Repeat back every line of the data, exactly.
** Opening Given data block **
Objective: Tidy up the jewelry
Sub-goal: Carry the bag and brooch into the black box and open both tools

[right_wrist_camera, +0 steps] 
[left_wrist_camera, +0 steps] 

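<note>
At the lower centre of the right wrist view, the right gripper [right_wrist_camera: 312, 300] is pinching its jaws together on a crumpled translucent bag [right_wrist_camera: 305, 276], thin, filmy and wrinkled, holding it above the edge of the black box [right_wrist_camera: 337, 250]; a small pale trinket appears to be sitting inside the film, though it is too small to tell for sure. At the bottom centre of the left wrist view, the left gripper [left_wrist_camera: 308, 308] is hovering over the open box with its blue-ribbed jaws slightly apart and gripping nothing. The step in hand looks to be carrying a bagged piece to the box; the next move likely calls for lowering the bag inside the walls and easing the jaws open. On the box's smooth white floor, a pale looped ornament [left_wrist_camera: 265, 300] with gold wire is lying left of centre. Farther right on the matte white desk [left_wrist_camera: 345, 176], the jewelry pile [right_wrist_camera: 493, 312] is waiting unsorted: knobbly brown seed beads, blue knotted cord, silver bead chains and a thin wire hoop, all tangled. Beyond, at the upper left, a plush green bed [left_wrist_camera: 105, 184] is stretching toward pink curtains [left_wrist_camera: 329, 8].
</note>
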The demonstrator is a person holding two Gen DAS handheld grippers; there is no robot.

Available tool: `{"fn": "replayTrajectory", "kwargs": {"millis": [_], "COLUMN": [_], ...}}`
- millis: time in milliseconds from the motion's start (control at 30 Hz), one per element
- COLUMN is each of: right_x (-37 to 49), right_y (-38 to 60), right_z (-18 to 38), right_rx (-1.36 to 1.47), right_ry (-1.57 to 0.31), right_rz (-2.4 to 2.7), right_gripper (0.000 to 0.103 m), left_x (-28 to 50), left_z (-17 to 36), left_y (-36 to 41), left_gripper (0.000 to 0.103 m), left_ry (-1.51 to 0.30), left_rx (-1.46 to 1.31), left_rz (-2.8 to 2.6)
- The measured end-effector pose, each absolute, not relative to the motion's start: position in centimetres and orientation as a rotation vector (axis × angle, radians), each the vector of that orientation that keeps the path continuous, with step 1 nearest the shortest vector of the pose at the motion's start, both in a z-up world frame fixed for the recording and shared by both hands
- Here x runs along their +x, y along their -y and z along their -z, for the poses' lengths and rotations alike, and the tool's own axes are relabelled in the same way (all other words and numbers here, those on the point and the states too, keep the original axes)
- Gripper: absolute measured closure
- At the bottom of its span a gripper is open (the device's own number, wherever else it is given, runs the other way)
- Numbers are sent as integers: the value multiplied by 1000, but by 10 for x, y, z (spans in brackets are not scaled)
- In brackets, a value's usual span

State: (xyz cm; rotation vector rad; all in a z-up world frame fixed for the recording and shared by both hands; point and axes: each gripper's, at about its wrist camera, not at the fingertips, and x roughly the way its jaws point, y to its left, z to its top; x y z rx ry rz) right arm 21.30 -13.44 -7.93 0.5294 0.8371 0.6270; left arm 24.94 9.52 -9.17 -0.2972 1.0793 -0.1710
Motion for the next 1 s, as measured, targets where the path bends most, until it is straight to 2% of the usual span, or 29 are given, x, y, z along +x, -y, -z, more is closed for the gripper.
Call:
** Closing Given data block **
» **Solution to this task**:
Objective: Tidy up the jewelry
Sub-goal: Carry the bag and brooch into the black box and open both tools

[right_wrist_camera, +0 steps] 
[left_wrist_camera, +0 steps] 

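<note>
At the lower centre of the right wrist view, the right gripper [right_wrist_camera: 312, 300] is pinching its jaws together on a crumpled translucent bag [right_wrist_camera: 305, 276], thin, filmy and wrinkled, holding it above the edge of the black box [right_wrist_camera: 337, 250]; a small pale trinket appears to be sitting inside the film, though it is too small to tell for sure. At the bottom centre of the left wrist view, the left gripper [left_wrist_camera: 308, 308] is hovering over the open box with its blue-ribbed jaws slightly apart and gripping nothing. The step in hand looks to be carrying a bagged piece to the box; the next move likely calls for lowering the bag inside the walls and easing the jaws open. On the box's smooth white floor, a pale looped ornament [left_wrist_camera: 265, 300] with gold wire is lying left of centre. Farther right on the matte white desk [left_wrist_camera: 345, 176], the jewelry pile [right_wrist_camera: 493, 312] is waiting unsorted: knobbly brown seed beads, blue knotted cord, silver bead chains and a thin wire hoop, all tangled. Beyond, at the upper left, a plush green bed [left_wrist_camera: 105, 184] is stretching toward pink curtains [left_wrist_camera: 329, 8].
</note>
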The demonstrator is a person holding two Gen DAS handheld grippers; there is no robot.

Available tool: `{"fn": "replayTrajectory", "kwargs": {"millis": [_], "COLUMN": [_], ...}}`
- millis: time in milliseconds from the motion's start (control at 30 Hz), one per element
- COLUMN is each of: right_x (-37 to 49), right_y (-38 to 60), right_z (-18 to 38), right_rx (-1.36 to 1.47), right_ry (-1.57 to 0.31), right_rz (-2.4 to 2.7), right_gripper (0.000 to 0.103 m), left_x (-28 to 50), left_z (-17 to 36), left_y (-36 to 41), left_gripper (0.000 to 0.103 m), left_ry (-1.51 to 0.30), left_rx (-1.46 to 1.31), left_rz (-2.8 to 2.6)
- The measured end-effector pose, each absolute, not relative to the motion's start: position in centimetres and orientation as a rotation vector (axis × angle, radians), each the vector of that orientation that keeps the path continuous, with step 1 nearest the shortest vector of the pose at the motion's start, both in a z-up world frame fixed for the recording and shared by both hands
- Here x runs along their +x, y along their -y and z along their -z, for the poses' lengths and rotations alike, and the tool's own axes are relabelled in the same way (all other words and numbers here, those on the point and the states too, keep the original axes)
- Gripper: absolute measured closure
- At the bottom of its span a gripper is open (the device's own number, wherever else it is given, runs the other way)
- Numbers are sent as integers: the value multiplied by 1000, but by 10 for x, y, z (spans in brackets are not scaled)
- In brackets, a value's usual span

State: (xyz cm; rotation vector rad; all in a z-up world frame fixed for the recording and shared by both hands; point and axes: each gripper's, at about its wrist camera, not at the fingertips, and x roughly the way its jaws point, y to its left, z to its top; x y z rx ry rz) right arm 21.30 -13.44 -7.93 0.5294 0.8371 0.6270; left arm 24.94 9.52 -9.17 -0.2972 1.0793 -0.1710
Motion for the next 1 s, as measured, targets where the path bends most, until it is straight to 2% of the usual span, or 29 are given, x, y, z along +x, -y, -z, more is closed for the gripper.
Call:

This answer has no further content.